This is a good example of what Loggins & Messina are good at: elaborate guitar work (especially the long instrumental passage in the middle of this song) and reflective lyrics.

They had several big hits that don't sound like this at all, nor like each other. Who would guess that "House at Pooh Corner," "Danny's Song," and "Your Mama Don't Dance" were all from the same pair of musicians?

Unlike those big hits, this song is an example of what I like about their work. In my opinion, the quality of their other songs is somewhat variable, and especially the quality of Kenny Loggins' singing. But this is a good one.

You may notice an offensive word near the end (a couple of lines after "life is but a dream"). It's amusing to see how lyrics web sites garble that part. But the song isn't trying to be offensive; it's expressing contempt for something very contemptible (drug dealers on the street, one of the barbarous things the narrator wants to get away from). So I'll grant it to them.

Oct. 2: Sky, "Toccata"

This music bridges the gap between classical and rock. Melody heard it on the radio in Atlanta while I was off in graduate school, bought the album, and sent me a tape of it. It is not a pop arrangement of a classical piece; those have been around forever. No; here the rock musicians are adding their own creativity in a worthwhile way.

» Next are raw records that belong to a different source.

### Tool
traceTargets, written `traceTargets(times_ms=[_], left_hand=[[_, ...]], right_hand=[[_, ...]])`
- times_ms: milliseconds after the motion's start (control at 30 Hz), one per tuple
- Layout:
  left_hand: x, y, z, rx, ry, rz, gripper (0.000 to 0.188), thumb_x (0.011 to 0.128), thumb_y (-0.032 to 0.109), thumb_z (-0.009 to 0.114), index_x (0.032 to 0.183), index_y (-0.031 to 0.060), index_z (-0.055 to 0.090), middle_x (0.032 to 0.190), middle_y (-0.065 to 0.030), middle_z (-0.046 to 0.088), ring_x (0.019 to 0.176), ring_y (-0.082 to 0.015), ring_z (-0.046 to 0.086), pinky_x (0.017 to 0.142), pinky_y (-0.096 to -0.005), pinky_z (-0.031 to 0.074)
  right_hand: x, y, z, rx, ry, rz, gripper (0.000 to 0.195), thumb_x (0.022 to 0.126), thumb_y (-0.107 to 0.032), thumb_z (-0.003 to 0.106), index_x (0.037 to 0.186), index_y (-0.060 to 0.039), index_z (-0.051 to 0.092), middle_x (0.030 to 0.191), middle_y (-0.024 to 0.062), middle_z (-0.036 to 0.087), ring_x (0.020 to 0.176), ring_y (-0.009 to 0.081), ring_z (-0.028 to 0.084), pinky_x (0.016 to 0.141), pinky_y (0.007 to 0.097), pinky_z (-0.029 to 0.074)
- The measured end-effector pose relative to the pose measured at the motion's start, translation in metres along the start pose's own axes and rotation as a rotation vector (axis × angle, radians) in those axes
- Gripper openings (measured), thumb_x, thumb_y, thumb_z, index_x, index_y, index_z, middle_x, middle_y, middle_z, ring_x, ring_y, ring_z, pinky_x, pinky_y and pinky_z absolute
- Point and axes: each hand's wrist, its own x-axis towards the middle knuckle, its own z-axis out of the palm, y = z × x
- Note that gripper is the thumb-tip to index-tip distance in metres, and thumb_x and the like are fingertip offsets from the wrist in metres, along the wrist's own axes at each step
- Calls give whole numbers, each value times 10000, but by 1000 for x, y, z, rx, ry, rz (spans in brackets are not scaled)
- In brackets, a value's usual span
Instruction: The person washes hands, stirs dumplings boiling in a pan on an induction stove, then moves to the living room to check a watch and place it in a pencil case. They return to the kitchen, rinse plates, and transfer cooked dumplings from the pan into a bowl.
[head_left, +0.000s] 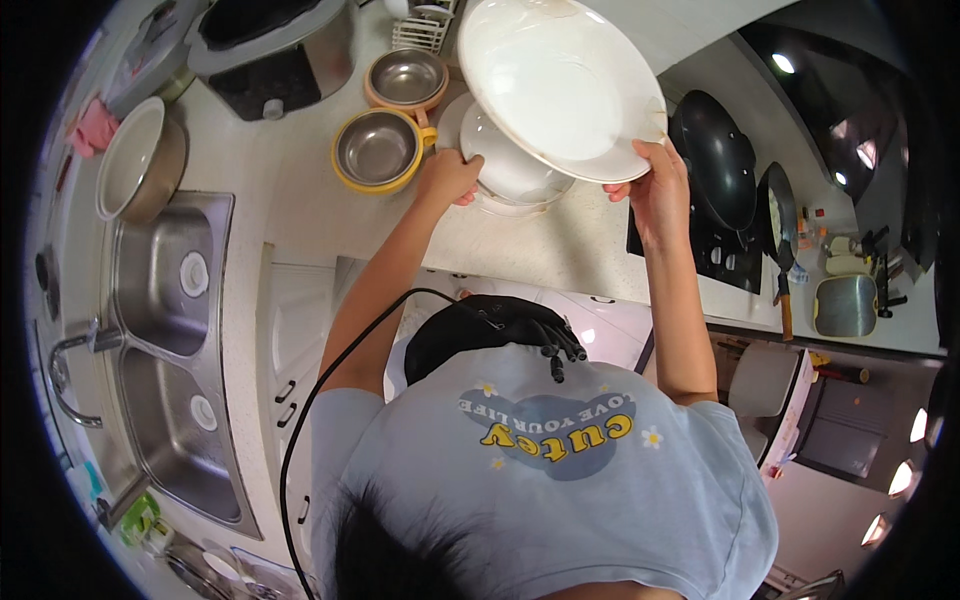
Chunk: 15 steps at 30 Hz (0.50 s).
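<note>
My right hand (658, 176) grips the rim of a large white plate (562, 86), which is raised and tilted above the counter. Beneath it, partly hidden by the plate, white bowls (510, 169) sit in a stack on the counter. My left hand (454, 178) is at the left rim of this stack, thumb on the edge and fingers curled below. Just left of it stands a yellow-rimmed metal bowl with a handle (377, 148). Behind that is a similar metal bowl with an orange-pink rim (407, 77).
A double steel sink (169, 285) lies at the left, with a deep beige bowl (142, 161) at its back corner. A boxy appliance (277, 60) stands behind. At the right, a black wok (714, 161) is on the hob, beside a frying pan (778, 210).
</note>
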Motion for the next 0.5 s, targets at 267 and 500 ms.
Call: traceTargets(times_ms=[267,500], left_hand=[[9,-9,2,385,137,194,432,822,357,543,760,-55,657,580,-109,634,604,-243,658,607,-366,536],[9,-5,4,402,138,191,350,817,336,542,785,18,686,626,-90,659,776,-248,670,702,-397,525]], right_hand=[[5,6,-3,7,24,-14,290,879,-122,470,1068,99,484,676,160,612,464,211,596,402,274,498],[10,9,-5,-99,26,13,298,881,-163,488,1067,69,518,718,145,604,492,171,544,409,246,414]])
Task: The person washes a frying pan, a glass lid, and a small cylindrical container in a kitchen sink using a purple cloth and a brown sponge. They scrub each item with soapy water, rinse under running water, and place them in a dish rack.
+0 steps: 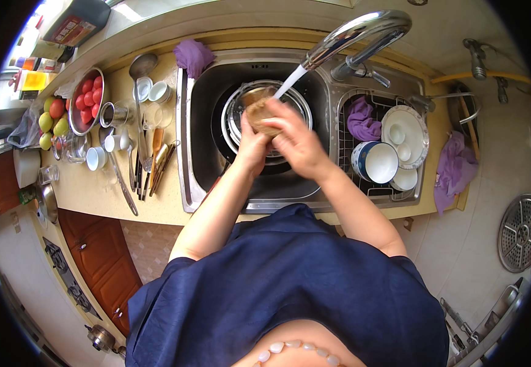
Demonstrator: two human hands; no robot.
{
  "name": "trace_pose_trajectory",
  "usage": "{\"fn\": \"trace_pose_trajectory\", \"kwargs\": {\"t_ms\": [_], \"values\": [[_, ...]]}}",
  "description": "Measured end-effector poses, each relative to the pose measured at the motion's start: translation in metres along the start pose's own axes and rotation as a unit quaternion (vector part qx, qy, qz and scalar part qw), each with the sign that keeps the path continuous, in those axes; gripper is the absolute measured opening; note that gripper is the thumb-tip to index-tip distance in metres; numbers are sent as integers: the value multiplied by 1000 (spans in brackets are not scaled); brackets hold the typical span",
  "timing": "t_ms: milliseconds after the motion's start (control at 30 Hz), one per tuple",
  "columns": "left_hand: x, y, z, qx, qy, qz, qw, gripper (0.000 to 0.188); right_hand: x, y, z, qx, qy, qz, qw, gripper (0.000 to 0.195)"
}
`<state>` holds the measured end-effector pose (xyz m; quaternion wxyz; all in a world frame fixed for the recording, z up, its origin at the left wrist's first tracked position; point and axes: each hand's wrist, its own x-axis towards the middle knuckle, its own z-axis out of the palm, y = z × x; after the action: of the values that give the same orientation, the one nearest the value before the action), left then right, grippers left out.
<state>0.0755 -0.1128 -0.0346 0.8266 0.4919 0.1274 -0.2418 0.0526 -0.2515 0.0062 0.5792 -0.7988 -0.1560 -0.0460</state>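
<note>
Water runs from the chrome faucet [354,34] onto a brownish item [260,114] between my hands, over the left basin of the steel sink [288,206]. My left hand [252,149] grips this item from below and the left; whether it is a bowl or a scrubbing pad, I cannot tell. Blurred by motion, my right hand [297,142] lies against its right side with fingers spread. Beneath both hands, round metal and glass vessels [309,108] sit inside a dark pan [217,133] in the basin.
Right basin: a wire rack [345,158] with a purple cloth [363,119], a blue-and-white bowl [381,162] and plates [415,133]. Left counter: cups [95,158], a ladle [143,65], utensils, a bowl of red tomatoes [93,98]. Another purple cloth [193,57] lies at the sink's back corner.
</note>
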Motion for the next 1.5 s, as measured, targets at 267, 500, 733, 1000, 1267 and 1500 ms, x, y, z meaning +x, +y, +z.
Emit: {"fn": "trace_pose_trajectory", "kwargs": {"t_ms": [267,500,733,1000,1267,1500], "values": [[-4,-12,10,116,6,122,986,86,13,23,22,-18,103,9,994,43],[-22,5,10,520,28,97,848,93,13,16,-4,-327,44,-3,944,32],[-22,9,7,499,112,140,848,73,2,3,3,-273,50,-60,959,31],[-22,12,7,475,66,272,834,69,11,31,1,-182,125,25,975,28],[-22,9,6,470,75,275,835,69,9,40,-2,-235,175,40,955,30],[0,-12,-9,302,130,241,913,71,10,20,11,-236,129,-91,959,35]]}}
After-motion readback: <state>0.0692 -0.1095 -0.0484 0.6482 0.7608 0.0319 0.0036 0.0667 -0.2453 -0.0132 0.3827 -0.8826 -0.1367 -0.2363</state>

This kind of music is one of several things called "progressive rock." We had sampled music of this kind before (Emerson, Lake & Palmer; "Yes;" Rick Wakeman), but "Sky" was the first band that we felt had really found their style. We like every track on every album they made.

The piece is derived from Bach's Toccata and Fugue in D Minor.

Oct. 3: Bach, "Lobe den Herren"

Sacred music for Sunday. You have probably sung a simpler version of this song out of a hymnal. Listen to Bach's full arrangement. (Give it a minute or two if you don't recognize it.)

Oct. 4: Fernando Sor, "Variations on a Theme by Mozart, Op. 9"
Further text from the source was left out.